* WHAT YOU NEED TO DO
Return all the lines below exactly as written. Drop every picture.

* INFORMATION SHOWN
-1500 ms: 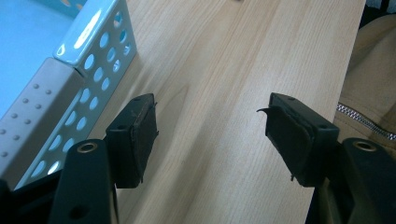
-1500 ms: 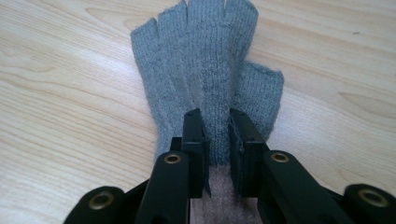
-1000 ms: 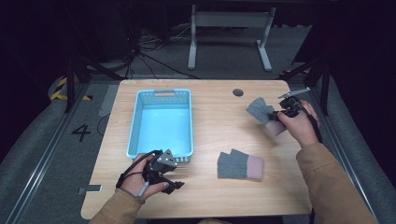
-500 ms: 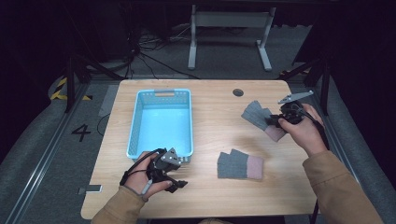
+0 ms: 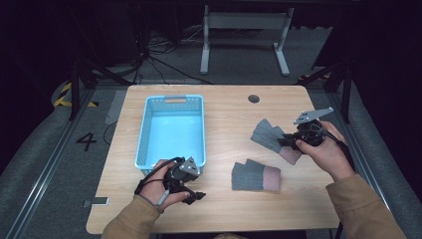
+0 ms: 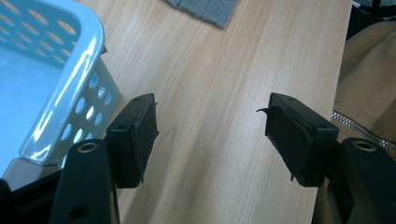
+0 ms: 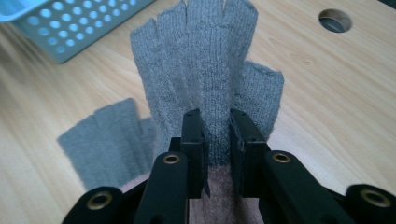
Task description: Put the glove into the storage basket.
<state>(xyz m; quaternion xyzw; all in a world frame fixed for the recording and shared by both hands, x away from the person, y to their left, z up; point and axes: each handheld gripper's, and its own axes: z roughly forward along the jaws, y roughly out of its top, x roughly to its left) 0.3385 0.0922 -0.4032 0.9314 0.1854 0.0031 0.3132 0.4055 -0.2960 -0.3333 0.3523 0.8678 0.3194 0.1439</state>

* SOLUTION TO THE PROBLEM
-1500 ms: 
-1500 ms: 
-1000 ms: 
-500 ms: 
+0 ms: 
+0 ms: 
+0 ms: 
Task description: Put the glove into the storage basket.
<state>(xyz m; quaternion xyzw; all in a world frame fixed for the recording and shared by both hands, x away from the person, y to their left, z up; point and axes: each handheld gripper's, and its own axes: z roughly forward along the jaws, y roughly out of its top, x roughly to its left) 0.3385 0.0922 -0.4032 0.9314 0.1854 0.0031 0.3132 0.4055 -0.2960 -0.3333 0.3523 0.8678 0.3194 0.1439</state>

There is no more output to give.